===== Raw data =====

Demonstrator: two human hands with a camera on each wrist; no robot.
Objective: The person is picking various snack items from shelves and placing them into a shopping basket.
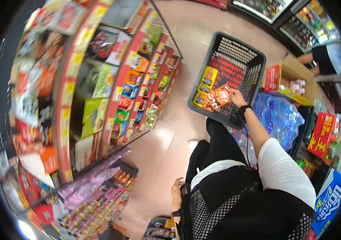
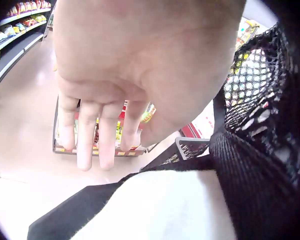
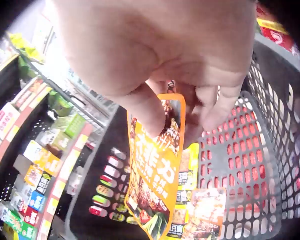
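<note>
My right hand [image 1: 238,98] is inside the dark grey shopping basket [image 1: 261,66] and pinches an orange snack packet [image 3: 155,170] by its upper edge. In the right wrist view the packet hangs upright from thumb and fingers, its printed face showing a food picture. Below it lie yellow packets [image 1: 208,77] and another packet with orange and white print [image 3: 207,212], on the slotted basket floor. Down by my side hangs my left hand [image 2: 145,65], fingers loosely straight, holding nothing; a black mesh garment [image 2: 252,80] is close beside it.
Shelves of packaged snacks [image 1: 132,88] line the left. Shrink-wrapped water bottles [image 1: 276,118] and an opened carton [image 1: 294,74] stand right of the basket. A low candy display [image 1: 102,196] is at lower left. Another person [image 1: 332,56] is at far right, near the fridges [image 1: 258,8].
</note>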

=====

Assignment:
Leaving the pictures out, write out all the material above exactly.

Response:
Demonstrator: two human hands with a camera on each wrist; no robot.
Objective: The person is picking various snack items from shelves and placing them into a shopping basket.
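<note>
My right hand [image 1: 238,98] is inside the dark grey shopping basket [image 1: 261,66] and pinches an orange snack packet [image 3: 155,170] by its upper edge. In the right wrist view the packet hangs upright from thumb and fingers, its printed face showing a food picture. Below it lie yellow packets [image 1: 208,77] and another packet with orange and white print [image 3: 207,212], on the slotted basket floor. Down by my side hangs my left hand [image 2: 145,65], fingers loosely straight, holding nothing; a black mesh garment [image 2: 252,80] is close beside it.
Shelves of packaged snacks [image 1: 132,88] line the left. Shrink-wrapped water bottles [image 1: 276,118] and an opened carton [image 1: 294,74] stand right of the basket. A low candy display [image 1: 102,196] is at lower left. Another person [image 1: 332,56] is at far right, near the fridges [image 1: 258,8].
</note>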

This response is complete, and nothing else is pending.